# THE TASK:
Copy out the full listing exactly, omitting any picture it contains.

# EXERCISE DATA:

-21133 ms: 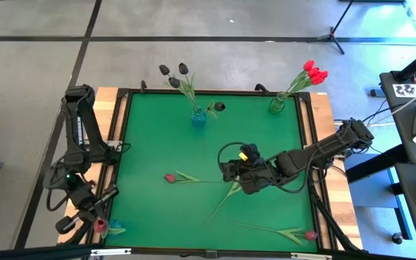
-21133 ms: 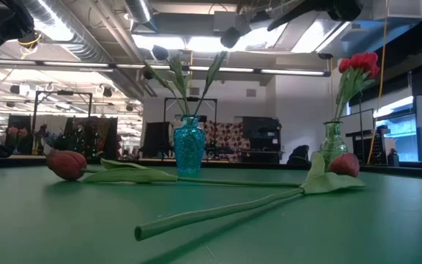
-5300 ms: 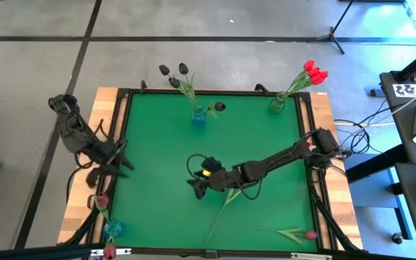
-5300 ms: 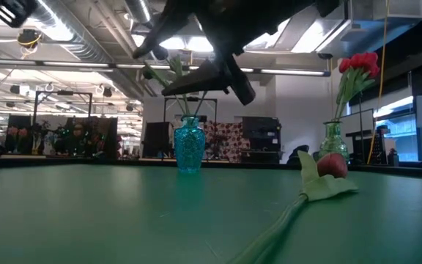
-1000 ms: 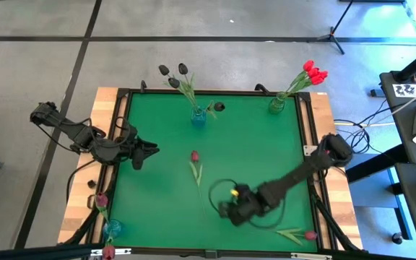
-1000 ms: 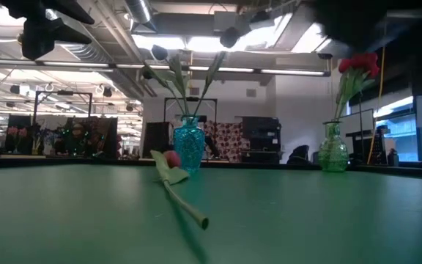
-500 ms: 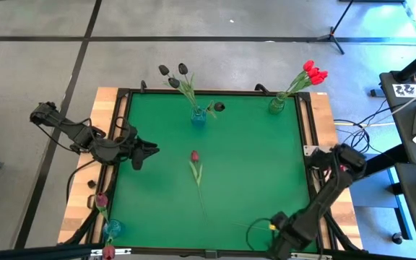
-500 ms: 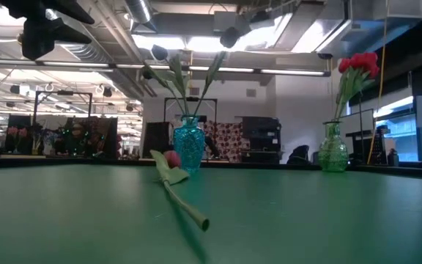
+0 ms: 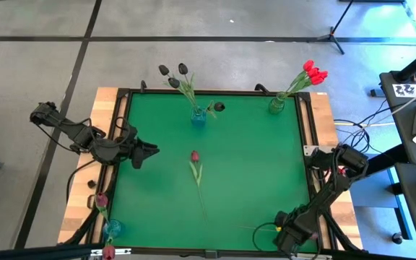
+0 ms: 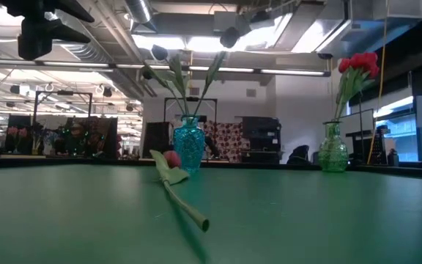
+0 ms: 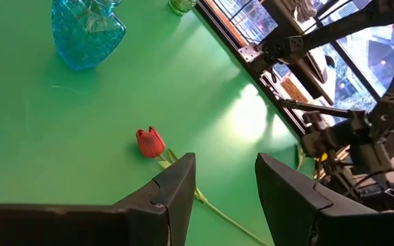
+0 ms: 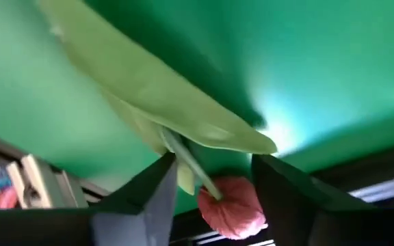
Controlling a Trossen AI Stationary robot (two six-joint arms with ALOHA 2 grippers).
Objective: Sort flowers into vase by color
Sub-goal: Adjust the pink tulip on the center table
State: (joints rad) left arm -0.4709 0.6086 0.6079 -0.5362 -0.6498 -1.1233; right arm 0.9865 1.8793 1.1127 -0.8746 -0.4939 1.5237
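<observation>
Right wrist view: my right pincer (image 12: 207, 181) has dropped open astride a maroon tulip (image 12: 231, 205) (near-right table (image 9: 251, 144) corner). Left pincer (image 11: 224, 191) stays open, waiting.

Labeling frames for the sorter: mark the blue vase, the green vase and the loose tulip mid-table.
blue vase (image 10: 189, 147): low view, on its glass belly.
green vase (image 10: 333, 155): low view, on its body.
loose tulip (image 9: 194, 156): high view, on its red head.

Right gripper (image 9: 292, 242) has dropped over the near-corner tulip (image 12: 231, 207).
</observation>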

# RESPONSE:
-21133 ms: 
-21133 ms: 
-5300 ms: 
-5300 ms: 
-1000 ms: 
-1000 ms: 
-500 ms: 
-500 ms: 
+0 ms: 
+0 ms: 
+0 ms: 
+0 ms: 
Controlling a Trossen AI Stationary robot (two six-joint arms with ALOHA 2 grippers).
Objective: Sort flowers into vase by color
Sub-goal: Adjust the pink tulip on the center table
State: (joints rad) left arm -0.4709 0.6086 0.6079 -0.5362 -0.6498 -1.1233; right arm 0.9865 1.8793 1.1127 -0.8746 -0.4939 1.5237
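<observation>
Right wrist view: my right pincer (image 12: 207, 181) has dropped open astride a maroon tulip (image 12: 231, 205) (near-right table (image 9: 251, 144) corner). Left pincer (image 11: 224, 191) stays open, waiting.

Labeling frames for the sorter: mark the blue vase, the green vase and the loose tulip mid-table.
blue vase (image 10: 189, 147): low view, on its glass belly.
green vase (image 10: 333, 155): low view, on its body.
loose tulip (image 9: 194, 156): high view, on its red head.

Right gripper (image 9: 292, 242) has dropped over the near-corner tulip (image 12: 231, 207).
</observation>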

Output for the exercise is now complete.